By using the novel crystal material of the titanium phthalocyanine compound obtained by the present invention as a charge generating agent, an electrophotographic photoreceptor with high sensitivity and good stability over repeated cycles could be obtained. This makes it possible to obtain stable and beautiful images, and it has high sensitivity in the long wavelength region of 750 mm or more and 650 nm, making it possible to use semiconductor lasers and
It is ideal as a photoreceptor for printers that use LED as a light source.

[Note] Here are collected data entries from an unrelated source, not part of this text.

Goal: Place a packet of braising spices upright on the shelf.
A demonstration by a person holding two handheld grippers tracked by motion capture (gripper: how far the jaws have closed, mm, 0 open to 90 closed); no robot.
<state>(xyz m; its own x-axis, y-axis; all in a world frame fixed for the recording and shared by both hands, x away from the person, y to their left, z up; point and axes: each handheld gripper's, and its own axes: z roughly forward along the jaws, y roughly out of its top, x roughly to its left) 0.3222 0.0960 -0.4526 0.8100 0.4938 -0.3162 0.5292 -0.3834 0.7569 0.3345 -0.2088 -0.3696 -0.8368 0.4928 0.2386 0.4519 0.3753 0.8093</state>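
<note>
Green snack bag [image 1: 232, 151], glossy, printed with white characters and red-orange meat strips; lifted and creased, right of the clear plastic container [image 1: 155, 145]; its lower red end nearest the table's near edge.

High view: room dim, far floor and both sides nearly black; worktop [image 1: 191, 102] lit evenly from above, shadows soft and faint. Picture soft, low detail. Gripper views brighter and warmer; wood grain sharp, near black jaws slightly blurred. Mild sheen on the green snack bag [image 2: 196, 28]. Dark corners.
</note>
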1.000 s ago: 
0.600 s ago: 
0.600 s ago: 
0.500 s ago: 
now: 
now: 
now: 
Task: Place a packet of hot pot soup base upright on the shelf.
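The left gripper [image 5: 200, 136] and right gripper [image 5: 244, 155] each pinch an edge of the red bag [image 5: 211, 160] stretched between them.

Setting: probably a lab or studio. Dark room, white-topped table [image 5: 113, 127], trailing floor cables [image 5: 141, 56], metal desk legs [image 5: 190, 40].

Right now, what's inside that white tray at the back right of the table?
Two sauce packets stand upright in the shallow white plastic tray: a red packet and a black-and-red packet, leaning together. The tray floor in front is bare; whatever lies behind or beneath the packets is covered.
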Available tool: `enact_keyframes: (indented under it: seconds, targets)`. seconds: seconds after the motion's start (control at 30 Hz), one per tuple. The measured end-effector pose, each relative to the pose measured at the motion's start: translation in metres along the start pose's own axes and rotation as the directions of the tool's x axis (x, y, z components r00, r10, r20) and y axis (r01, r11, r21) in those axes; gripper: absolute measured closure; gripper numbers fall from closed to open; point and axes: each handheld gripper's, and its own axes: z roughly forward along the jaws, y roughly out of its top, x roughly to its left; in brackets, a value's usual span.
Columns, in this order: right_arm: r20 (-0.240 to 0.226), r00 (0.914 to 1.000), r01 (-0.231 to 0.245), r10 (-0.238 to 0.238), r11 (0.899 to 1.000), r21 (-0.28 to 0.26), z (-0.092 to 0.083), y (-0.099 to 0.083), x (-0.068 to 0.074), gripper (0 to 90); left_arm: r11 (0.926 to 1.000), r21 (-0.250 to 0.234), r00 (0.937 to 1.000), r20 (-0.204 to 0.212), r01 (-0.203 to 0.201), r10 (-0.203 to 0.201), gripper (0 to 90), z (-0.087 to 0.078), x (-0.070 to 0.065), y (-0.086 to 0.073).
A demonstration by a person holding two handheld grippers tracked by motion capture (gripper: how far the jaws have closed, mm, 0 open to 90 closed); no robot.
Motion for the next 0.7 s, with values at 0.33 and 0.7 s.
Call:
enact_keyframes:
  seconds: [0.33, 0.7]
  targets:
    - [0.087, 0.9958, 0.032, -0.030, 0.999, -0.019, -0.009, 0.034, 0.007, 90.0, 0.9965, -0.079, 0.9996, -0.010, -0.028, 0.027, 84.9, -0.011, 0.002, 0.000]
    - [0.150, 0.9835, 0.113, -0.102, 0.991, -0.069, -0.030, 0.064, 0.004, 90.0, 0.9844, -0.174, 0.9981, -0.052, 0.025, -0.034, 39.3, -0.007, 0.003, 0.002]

[Brief explanation of the drawing]

FIG. 1 is an X-ray diffraction diagram of oxytitanium phthalocyanine of Example 1 in the present invention. FIG. 2 shows the absorption spectrum of the charge generation layer of Example 1. FIG. 3 is an X-ray diffraction diagram of oxytitanium phthalocyanine of Example 2. FIG. 4 shows the absorption spectrum of the charge generation layer of Example 2. FIG. 5 is an X-ray diffraction diagram of oxytitanium phthalocyanine of Example 3. FIG. 6 shows the absorption spectrum of the charge generation layer of Example 3. FIG. 7 shows the spectral sensitivity (cm ² /μJ) of the electrophotographic photoreceptors of Examples 1 to 3.

Claims (1)

[Scope of Claims] 1. At least one of titanium phthalocyanine compound crystal particles having an X-ray diffraction diagram showing a strong peak at the position shown in (a), (b) or (c) below at the Black angle (2θ±0.2°). An optical semiconductor material characterized by consisting of one type. (a) 7.5°, 22.4°, 24.4°, 25.4°, 26.2°, 27.2° and
28.6゜(b) 7.5゜, 22.4゜, 24.4゜, 25.4゜, 27.2゜ and 28
.6゜(c) 7.5゜, 22.4゜, 24.4゜, 25.4゜, 26.2゜ and 28
.6゜2 In an electrophotographic photoreceptor formed by using a charge generation agent and a charge transfer agent on a conductive support, the charge generation agent has a black angle (2θ±0.2゜) below.
1. An electrophotographic photoreceptor comprising at least one type of titanium phthalocyanine compound crystal particles exhibiting strong peaks at the positions shown in (a), (b), or (c). (a) 7.5°, 22.4°, 24.4°, 25.4°, 26.2°, 27.2° and
28.6゜(b) 7.5゜, 22.4゜, 24.4゜, 25.4゜, 27.2゜ and 28
.6゜(c) 7.5゜, 22.4゜, 24.4゜, 25.4゜, 26.2゜ and 28
.6°. 3. The electrophotographic photoreceptor according to claim 2, comprising an inorganic or organic subbing layer on a conductive support.